I'm not surprised; this was the lady who made all her own church dresses, and skirt and jacket suits, herself...without patterns. She used to shop at Goodwill for dresses or blouses that had just the right collar or sleeve, and then take the thing apart to use as a pattern for that particular dress element.
She once laughed at me when I asked her to buy me a pattern for a skirt I wanted to make.
"Let me see that pattern. Well that's just a basic A-line with a little kick-pleat in the back. You just need a front and a back, a waist-band, and a zipper."
"Well, how do I know how much fabric to buy?"
"As small as you are [yes, she actually used the word small to refer to ME] you can get a front and a back out of the width, so all you need to buy is the length."
"Okay, but how much fabric do I need to buy?"This went on for some minutes before she just decided to make me the skirt that very afternoon.
She baked, cooked, sewed, and quilted all the same way. Radar, I guess. I'm finding I have inherited that; I haven't fully developed it yet, however. Which is why I haven't been able to duplicate the Fried Pies.
My dad, his brother, my cousins have all been on the same quest to answer the question "How the heck did she make those?!"
This recipe is it. I just know it. I don't even have to try it out. I read it and was immediately standing in her 1957 kitchen, right in the corner up against the lazy susan. She was telling me to "just mix up a little pie crust", and then "just make a little paste out of the cocoa" , and finally "we'll just fry him up in the skillet". Oh, I was there! She was there! I could smell it!

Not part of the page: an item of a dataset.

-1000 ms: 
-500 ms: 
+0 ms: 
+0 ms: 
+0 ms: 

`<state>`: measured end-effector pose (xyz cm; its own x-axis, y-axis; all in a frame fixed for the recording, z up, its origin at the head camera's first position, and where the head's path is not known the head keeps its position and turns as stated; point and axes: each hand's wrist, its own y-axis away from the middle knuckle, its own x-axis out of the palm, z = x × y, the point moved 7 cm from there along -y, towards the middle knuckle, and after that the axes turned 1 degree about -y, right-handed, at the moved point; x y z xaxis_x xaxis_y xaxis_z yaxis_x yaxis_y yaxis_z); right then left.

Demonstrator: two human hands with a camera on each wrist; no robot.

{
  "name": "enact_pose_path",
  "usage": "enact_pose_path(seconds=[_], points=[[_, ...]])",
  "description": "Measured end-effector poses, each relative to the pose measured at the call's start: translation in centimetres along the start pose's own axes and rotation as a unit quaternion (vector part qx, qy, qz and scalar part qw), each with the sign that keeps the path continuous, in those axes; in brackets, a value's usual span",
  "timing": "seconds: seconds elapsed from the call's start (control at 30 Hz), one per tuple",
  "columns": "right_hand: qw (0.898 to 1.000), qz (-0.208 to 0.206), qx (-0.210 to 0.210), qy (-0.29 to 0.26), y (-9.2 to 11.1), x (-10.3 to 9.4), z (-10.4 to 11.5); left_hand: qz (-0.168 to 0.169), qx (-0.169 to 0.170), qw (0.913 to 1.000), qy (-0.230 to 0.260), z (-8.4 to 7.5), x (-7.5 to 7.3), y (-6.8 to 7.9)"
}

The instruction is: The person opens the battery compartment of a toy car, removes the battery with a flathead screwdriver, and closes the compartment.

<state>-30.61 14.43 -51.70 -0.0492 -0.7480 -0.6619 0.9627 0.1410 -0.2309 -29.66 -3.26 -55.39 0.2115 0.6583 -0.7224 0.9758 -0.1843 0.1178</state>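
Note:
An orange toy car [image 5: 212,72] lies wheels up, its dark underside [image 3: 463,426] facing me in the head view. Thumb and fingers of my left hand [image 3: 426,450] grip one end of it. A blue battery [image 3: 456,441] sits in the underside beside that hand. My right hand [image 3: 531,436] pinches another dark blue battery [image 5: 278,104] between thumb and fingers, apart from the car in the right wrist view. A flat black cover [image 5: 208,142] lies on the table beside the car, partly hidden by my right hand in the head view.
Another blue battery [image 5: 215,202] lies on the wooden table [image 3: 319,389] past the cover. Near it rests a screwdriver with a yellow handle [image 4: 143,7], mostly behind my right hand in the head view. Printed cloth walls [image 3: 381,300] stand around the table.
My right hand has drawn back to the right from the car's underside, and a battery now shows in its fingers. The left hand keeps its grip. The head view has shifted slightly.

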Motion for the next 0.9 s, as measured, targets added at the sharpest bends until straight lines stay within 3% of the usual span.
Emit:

And the tears are back. I miss her so much. When I was a kid I never imagined I'd feel this way; I never thought about Grandmother and Grandaddy not being just a phone call away. But now they are, and I miss them terribly. I think of them most every day, but usually it's a happy memory or a habit I learned from one of them that makes me smile. I often think how very much they would have enjoyed my kids. Only my oldest two had the opportunity to know them (I'm not even sure they remember).
But today I am grieving. All because in my search for a low-fat muffin recipe I "happened" on a treasure!
Yes, I am sheding sad tears, but also happy tears for I KNOW I will see them both soon...and in the mean time, we're gonna "fry up a little chocolate pie"!